World Baseball Classic 2025 Qualifiers

Tournament details
- Countries: Taiwan United States
- Dates: February 21 – March 6, 2025
- Teams: 8 (from 4 confederations)

= 2026 World Baseball Classic qualification =

The qualifying round of the 2026 World Baseball Classic, officially called the World Baseball Classic 2025 Qualifiers, was held from February 21 to March 6, 2025. The top four teams in each pool of the 2023 World Baseball Classic automatically qualified for the 2026 tournament. The qualifiers consisted of two tournaments with four teams each, and was held in Taipei, Taiwan, and Tucson, United States of America. Two teams of each tournament qualified for the 2026 World Baseball Classic.

==Qualified teams==

Qualification status:

Note: World ranking indicates positions in the latest WBSC World Rankings (December 31, 2024) at the time of the announcement of the qualifiers.
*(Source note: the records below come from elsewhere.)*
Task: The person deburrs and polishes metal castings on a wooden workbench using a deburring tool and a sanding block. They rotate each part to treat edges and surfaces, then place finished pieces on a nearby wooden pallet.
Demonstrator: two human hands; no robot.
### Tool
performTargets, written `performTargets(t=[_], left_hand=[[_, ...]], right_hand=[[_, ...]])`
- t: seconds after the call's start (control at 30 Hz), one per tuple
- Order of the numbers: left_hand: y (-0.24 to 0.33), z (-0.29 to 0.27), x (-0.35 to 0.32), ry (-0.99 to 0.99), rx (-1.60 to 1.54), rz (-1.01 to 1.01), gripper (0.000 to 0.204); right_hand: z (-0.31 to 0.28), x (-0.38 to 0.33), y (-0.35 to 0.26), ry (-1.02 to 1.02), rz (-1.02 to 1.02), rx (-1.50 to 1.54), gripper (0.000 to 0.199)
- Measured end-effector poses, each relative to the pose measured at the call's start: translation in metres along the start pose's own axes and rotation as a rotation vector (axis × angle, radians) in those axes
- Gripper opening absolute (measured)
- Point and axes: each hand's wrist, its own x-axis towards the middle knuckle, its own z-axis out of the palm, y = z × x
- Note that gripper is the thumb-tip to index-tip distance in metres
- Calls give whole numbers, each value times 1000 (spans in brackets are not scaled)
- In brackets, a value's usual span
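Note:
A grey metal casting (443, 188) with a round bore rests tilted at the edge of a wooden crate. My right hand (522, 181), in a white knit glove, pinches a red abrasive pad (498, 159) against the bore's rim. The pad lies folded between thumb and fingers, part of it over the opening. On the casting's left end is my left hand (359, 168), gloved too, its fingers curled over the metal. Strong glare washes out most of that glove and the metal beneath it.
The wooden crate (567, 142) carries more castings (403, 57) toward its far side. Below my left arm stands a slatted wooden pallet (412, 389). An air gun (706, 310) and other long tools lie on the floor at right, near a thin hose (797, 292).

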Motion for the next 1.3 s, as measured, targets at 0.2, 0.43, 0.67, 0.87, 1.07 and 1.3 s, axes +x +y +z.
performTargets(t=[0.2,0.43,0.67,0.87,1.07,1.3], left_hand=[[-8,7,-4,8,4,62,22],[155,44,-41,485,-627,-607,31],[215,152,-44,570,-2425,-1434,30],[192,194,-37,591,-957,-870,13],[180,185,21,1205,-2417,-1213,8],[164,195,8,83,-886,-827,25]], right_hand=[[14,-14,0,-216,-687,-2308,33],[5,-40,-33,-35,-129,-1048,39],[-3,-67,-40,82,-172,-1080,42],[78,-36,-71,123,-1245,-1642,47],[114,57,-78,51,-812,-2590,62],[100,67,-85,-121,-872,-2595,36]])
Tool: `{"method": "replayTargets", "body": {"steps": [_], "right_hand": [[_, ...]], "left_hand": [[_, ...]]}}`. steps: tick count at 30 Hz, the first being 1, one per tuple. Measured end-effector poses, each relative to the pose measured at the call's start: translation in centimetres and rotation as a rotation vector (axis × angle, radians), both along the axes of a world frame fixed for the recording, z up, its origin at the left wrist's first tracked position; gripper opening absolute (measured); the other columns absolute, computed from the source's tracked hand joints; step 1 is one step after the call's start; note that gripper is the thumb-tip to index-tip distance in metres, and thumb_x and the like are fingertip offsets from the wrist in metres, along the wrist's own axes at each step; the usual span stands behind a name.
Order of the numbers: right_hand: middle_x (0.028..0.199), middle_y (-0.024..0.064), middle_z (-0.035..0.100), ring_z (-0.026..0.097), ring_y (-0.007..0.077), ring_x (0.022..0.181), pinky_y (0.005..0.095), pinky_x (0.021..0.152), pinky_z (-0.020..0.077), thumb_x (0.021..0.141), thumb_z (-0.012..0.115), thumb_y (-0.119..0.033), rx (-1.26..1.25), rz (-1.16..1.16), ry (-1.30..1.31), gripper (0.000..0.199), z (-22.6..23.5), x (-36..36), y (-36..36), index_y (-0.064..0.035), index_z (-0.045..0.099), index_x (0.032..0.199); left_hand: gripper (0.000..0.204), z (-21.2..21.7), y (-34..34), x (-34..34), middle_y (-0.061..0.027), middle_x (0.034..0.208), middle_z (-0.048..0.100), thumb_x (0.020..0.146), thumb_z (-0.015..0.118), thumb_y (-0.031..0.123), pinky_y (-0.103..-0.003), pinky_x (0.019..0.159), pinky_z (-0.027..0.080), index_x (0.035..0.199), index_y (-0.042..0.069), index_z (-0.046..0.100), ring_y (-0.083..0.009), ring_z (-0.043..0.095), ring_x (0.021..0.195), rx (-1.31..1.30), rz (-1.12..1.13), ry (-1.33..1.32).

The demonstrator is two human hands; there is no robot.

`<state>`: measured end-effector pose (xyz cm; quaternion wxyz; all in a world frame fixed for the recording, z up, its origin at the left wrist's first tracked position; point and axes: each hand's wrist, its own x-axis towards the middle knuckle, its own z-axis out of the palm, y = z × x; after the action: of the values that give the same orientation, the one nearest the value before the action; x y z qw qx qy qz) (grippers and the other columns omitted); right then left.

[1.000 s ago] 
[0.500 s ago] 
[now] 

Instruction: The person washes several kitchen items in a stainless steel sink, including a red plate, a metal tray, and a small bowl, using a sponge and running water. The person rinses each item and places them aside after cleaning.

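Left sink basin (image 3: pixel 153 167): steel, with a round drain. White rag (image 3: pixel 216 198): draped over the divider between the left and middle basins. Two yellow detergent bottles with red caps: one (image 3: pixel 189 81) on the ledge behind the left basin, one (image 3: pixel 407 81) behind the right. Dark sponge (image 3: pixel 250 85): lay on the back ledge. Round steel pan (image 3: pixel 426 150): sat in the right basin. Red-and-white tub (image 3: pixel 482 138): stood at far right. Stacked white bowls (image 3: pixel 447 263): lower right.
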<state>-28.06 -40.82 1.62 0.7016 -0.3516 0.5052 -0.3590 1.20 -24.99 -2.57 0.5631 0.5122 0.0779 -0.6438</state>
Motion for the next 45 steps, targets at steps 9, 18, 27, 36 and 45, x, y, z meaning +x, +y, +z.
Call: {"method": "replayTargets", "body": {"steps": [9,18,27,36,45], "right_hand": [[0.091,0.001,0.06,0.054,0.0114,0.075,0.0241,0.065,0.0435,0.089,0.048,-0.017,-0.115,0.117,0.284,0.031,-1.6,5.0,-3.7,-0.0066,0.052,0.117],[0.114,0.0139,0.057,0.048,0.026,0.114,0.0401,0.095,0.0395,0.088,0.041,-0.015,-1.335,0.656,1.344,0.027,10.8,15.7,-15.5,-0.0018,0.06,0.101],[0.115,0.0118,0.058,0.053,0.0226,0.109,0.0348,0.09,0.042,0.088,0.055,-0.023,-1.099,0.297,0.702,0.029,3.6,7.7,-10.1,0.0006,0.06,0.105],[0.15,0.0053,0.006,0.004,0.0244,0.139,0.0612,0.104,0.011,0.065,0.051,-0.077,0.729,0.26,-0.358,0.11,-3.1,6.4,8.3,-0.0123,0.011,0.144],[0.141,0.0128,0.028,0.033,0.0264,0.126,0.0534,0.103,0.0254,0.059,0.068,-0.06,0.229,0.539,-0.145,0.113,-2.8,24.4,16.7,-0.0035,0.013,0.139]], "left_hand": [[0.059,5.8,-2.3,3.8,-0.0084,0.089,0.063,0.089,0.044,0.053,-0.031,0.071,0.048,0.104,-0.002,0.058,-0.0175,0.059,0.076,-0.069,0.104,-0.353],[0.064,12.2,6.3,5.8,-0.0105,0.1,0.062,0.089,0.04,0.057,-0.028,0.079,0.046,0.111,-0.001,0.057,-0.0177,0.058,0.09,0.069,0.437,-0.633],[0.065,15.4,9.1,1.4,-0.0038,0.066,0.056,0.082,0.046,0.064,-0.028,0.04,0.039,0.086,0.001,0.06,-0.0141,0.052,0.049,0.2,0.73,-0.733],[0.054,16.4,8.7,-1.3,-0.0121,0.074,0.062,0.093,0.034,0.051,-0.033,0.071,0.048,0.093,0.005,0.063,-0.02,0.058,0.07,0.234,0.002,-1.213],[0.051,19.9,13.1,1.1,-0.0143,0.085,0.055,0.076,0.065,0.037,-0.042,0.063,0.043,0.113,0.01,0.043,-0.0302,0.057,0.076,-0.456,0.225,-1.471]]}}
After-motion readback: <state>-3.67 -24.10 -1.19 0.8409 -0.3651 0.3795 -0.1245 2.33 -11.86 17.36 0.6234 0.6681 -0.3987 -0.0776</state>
| Team | World ranking | Method of qualification | Classic appearance | Previous best position |
| Australia | 12th | 2023 World Baseball Classic pool stage top four | 6th | Quarterfinals (2023) |
| Canada | 22nd | 6th | Pool stage |
| Cuba | 10th | 6th | Runners-up (2006) |
| Czech Republic | 15th | 2nd | Pool stage |
| Dominican Republic | 11th | 6th | Champions (2013) |
| Great Britain | 18th | 2nd | Pool stage |
| Israel | 19th | 3rd | Quarterfinals (2017) |
| Italy | 14th | 6th | Quarterfinals (2013, 2023) |
| Japan | 1st | 6th | Champions (2006, 2009, 2023) |
| Mexico | 4th | 6th | Third place (2023) |
| Netherlands | 7th | 6th | Fourth place (2013, 2017) |
| Panama | 8th | 4th | Pool stage |
| Puerto Rico | 9th | 6th | Runners-up (2013, 2017) |
| South Korea | 6th | 6th | Runners-up (2009) |
| United States | 5th | 6th | Champions (2017) |
| Venezuela | 3rd | 6th | Fourth place (2009) |
| Nicaragua | 16th | Pool A winner | 2nd | Pool stage |
| Chinese Taipei | 2nd | Pool A second-place playoff winner | 6th | Quarterfinals (2013) |
| Colombia | 13th | Pool B winner | 3rd | Pool stage |
| Brazil | 23rd | Pool B second-place playoff winner | 2nd | Pool stage |

==Venues==

| Qualifier 1 | Taipei | Tucson | Qualifier 2 |
| Taiwan Taipei, Taiwan | USA Tucson, U.S. |
| Taipei Dome | Kino Veterans Memorial Stadium |
| Capacity: 40,000 | Capacity: 11,000 |

==Pools composition==
Note: Numbers in parentheses indicate positions in the latest WBSC World Rankings (December 31, 2024) at the time of the announcement of the qualifiers.

| Pool A | Pool B |
|---|---|
| Chinese Taipei (2) (hosts) | Colombia (13) |
| Nicaragua (16) | Germany (17) |
| Spain (24) | China (20) |
| South Africa (31) | Brazil (23) |

The format consisted of two rounds. The first round was a round-robin, with the teams playing each other once. After the six games from each group, the first-placed team qualified for the final tournament, while the second and third-placed teams play in a seventh game where the winner also qualified.

==Pool A==
Pool A took place at the Taipei Dome in Taipei, Taiwan, from February 21–25, 2025.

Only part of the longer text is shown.